■ Your assignment
Read the lines below and count those that have the word "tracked". Respond with the number only.

■ Dataset section
____

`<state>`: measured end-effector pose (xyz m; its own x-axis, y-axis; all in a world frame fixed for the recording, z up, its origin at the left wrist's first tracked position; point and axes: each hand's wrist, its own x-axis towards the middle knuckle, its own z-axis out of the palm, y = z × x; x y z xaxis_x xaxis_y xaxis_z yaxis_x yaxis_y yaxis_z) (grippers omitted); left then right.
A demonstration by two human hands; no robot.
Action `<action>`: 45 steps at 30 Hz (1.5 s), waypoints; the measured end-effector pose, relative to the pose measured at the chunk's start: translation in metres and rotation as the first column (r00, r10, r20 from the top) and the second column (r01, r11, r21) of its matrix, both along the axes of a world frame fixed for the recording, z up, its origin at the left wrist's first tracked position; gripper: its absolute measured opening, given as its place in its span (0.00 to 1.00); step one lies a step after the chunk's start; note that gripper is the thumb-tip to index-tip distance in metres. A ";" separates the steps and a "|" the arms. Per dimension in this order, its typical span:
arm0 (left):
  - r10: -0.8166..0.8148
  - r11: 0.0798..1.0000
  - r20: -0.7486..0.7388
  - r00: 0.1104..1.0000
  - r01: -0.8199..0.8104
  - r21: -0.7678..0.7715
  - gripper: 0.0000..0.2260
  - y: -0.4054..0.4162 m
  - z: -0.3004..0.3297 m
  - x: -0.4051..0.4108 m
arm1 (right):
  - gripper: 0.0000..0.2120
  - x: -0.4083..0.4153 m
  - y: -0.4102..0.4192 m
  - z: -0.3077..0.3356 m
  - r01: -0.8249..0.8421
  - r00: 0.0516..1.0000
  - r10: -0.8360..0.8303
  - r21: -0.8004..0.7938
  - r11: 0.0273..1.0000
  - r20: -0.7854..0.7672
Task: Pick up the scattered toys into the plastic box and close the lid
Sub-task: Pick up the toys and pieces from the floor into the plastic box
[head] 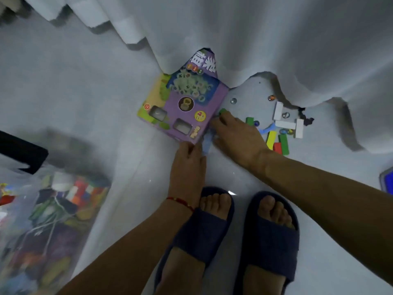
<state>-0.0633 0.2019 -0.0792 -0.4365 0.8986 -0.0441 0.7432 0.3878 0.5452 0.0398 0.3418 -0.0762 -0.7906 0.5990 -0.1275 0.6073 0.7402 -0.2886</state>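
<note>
A purple toy carton [182,103] lies flat on the white floor, its far end under the curtain. My left hand [188,165] rests at its near corner, fingers curled on the edge. My right hand [236,135] lies beside the carton's right edge, fingertips pinching a small green block [222,111]. A pale blue piece [207,143] shows between the two hands. To the right lie scattered blocks: white ones [285,124], a yellow one [271,139], green [284,144], red [277,148], plus marbles [233,101]. The clear plastic box [42,220], full of toys, stands at the lower left.
A white curtain [255,39] hangs down to the floor behind the toys and covers part of them. My feet in dark blue slippers [272,241] stand just behind my hands. A blue object [387,182] pokes in at the right edge. A black item [21,154] sits above the box.
</note>
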 end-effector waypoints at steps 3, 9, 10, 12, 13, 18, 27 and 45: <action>-0.014 0.999 -0.048 0.999 0.017 0.051 0.11 -0.002 -0.009 -0.003 | 0.14 0.000 -0.003 -0.021 -0.062 0.994 0.062 0.005 0.998 -0.089; -0.102 0.990 -0.143 0.984 0.114 0.078 0.11 -0.009 -0.028 -0.001 | 0.04 0.019 -0.025 -0.020 0.034 0.983 -0.061 -0.158 0.987 -0.171; -0.135 0.984 -0.150 0.979 0.151 0.096 0.09 -0.011 -0.031 -0.003 | 0.03 0.024 -0.027 -0.017 0.089 0.968 -0.140 -0.234 0.968 -0.210; -0.183 0.970 -0.162 0.970 0.205 0.129 0.07 -0.014 -0.036 -0.006 | 0.04 0.031 -0.031 -0.004 0.289 0.849 -0.462 -0.506 0.812 -0.256; -0.194 0.967 -0.176 0.965 0.218 0.128 0.08 -0.016 -0.038 -0.007 | 0.05 0.034 -0.031 0.005 0.354 0.708 -0.670 -0.709 0.610 -0.223; -0.152 0.968 -0.167 0.974 0.181 0.174 0.08 -0.012 -0.029 -0.003 | 0.11 0.042 -0.008 0.037 -0.079 0.199 -0.950 -0.962 -0.262 0.242; -0.171 0.985 -0.281 0.944 0.172 -0.020 0.20 0.021 -0.022 0.016 | 0.26 0.002 0.037 0.011 0.360 0.930 -0.347 -0.110 0.926 0.120; -0.318 0.944 -0.352 0.880 0.329 -0.030 0.11 0.041 -0.029 0.009 | 0.13 0.020 0.029 0.029 0.517 0.715 -0.698 -0.651 0.556 -0.028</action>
<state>-0.0541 0.2430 -0.1079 -0.1040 0.9909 0.0852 0.9683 0.0813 0.2362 0.0598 0.3706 -0.0472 -0.3157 0.8277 -0.4640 0.6816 -0.1424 -0.7178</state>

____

■ Expected answer
2